See also: Cigna partners with Microsoft HoloLens on biometric game

Data alone might not be enough to fix these tendencies, as Spiegel and colleagues found. “Interventions aimed at increasing physical activity and weight loss using various activity trackers showed mixed results,” the authors wrote, while those “based on health behavior models and personalized coaching were most successful.”

It’s not that wearables, VR, or other emerging tech can’t improve patient outcomes. It’s just that human behavior is complex, multifaceted, and hard to crack. “Data is confusing,” Ariely says.

To truly move the needle, he continues, digital tools will need to do more than present detailed information or immersive experiences. Instead, they must be sophisticated and reactive guides, capable of offering personalized feedback, encouragement, and tips (but only when we’re ready to take them in).

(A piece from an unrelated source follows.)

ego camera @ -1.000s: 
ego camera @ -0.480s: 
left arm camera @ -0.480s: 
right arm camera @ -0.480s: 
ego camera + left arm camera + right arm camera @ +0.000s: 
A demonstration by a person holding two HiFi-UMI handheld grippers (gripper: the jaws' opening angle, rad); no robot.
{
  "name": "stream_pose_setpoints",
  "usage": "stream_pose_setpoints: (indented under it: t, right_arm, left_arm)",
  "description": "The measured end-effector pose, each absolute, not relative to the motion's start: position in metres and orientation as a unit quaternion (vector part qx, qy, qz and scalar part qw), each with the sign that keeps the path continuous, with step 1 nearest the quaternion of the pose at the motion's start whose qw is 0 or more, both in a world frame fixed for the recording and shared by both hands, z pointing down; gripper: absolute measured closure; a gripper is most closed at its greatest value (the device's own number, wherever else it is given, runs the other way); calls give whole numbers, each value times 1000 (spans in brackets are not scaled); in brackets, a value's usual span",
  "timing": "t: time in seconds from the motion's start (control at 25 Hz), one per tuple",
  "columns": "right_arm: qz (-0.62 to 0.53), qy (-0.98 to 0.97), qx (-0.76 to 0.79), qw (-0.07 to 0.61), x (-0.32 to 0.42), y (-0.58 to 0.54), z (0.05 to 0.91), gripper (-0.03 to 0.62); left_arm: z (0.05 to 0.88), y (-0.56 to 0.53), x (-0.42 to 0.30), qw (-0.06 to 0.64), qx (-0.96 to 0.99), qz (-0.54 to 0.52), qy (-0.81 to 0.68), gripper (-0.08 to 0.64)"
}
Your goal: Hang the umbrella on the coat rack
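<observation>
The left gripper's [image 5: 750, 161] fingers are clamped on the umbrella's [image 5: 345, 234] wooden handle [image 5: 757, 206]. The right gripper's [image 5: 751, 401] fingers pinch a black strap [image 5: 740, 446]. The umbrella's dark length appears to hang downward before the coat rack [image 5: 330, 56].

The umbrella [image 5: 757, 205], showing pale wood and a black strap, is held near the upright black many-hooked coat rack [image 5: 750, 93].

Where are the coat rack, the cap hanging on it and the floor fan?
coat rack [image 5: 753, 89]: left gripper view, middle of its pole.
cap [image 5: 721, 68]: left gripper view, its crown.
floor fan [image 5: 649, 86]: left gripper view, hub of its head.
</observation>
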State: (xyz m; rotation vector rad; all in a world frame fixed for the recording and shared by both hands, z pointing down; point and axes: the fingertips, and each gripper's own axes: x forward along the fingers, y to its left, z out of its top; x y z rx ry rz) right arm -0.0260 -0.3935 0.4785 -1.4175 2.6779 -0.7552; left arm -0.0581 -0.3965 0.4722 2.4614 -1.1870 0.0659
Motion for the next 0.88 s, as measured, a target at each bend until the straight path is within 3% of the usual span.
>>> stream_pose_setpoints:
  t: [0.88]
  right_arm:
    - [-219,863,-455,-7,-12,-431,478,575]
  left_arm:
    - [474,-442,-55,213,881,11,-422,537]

“Some patients aren’t ready to hear advice,” Spiegel concludes. “Some will contemplate it, but won’t act on it. Some are ready to act, but don’t have the tools.”

In other words, good luck meaningfully changing behavior without first identifying where a patient falls on this spectrum. With the “quantified self” hitting a roadblock and the jury still out on VR and other promising digital tools, we’re not quite there yet.

Correction: An earlier version of this article misidentified Jeff Hazelton’s role at Sharecare. He is the CTO of the virtual reality division, not CTO of the company.